Конечно, она лгала самой себе. Конечно, она не хотела этого ухода из её жизни. Может, она и пережила бы его. Но представить себе, что они станут одной семьей, она не могла.
Иногда Кате казалось, что Андрей просто не может влюбиться, не способен он на это чувство. Чтобы любить, нужно иметь что-то внутри, какой-то особенный надрыв, внутренний излом. Чтобы любить, нужно быть немножко ненормальным – чуть-чуть сумасшедшим, чуть-чуть несчастным, чуть-чуть отчаянным. У Андрея этого не было никогда. Риск, безумие, страсть – всё это противоречило его образу. Всё пустое.

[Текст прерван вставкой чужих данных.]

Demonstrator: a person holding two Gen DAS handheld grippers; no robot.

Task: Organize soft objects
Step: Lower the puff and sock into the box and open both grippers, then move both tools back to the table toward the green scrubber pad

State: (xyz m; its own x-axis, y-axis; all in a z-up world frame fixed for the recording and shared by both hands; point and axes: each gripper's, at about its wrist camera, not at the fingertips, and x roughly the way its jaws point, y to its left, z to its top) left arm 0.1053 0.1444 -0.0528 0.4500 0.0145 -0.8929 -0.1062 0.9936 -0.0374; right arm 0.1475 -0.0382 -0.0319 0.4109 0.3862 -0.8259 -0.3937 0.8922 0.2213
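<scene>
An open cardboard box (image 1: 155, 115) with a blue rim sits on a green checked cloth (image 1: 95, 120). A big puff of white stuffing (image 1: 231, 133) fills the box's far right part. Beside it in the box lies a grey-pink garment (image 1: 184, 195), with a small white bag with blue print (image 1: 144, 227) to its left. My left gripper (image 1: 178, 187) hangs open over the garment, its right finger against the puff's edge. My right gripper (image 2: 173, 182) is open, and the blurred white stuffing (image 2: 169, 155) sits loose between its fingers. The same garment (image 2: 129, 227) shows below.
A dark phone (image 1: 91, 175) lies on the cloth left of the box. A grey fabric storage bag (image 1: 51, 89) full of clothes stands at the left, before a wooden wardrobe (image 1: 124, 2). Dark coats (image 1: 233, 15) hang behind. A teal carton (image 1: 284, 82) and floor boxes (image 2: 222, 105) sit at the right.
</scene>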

Он улыбался, смешил её и пропадал…надо полагать, с другими женщинами, которым в эту минуту он был «нужнее». Что у него внутри, он никогда никому не показывал. Может быть, там и не было ничего?
Пока Катя не поняла Андрея, она очень страдала. Но когда поняла, всё встало на свои места. Он не мужчина жизни, он мужчина момента. Момента прекрасного, чудного, завораживающего, но только момента. Мотылёк-однодневка. С ним хорошо проводить день, но не жизнь.
И потому так странно было слышать от него этот вопрос: «Ты ведь любишь меня, Катерина?» У женщины на миг возникло ощущение, уж не ослышалась ли она.
- Ты уж не замуж ли меня сватаешь? – хитро переспросила Катя и залилась смехом.
- Да я так… Просто…Я пойду, если ты не возражаешь, - растерянный, он встал со своего места и направился к двери.
- Дядя Андрей, дядя Андрей, не уходи, будь моим папой, - схватил его за руку Женька и потянул обратно в комнату.
- Да я что? Я ничего.… Это вон мамка твоя не желает. Правда, Кать? Ты же не хочешь? Не хочешь? – искал спасения Андрей, боясь Катиного положительного ответа «Хочу».
- Мама, мамочка, захоти, пожалуйста, дядю Андрея в «папки» взять! – упрашивал Женька, теребя Катины руки, преданно заглядывая ей в глаза.
- А что? Очень интересная мысль! - Катя прижала сына и расхохоталась вслед убегающему вон незадачливому любовнику.
Дверь жалобно звякнула и покончила с любовными коллизиями.
- Ты у меня красивая…и добрая, - погладил по животу Катю сын, - Я, когда вырасту, сам на тебе женюсь.
Катя по-доброму, заливисто рассмеялась, покрывая поцелуями Женькино лицо.
Они обнялись и долго хохотали. Будто нежный майский ветерок ворвался вдруг в душную комнату и нежно обнял их души.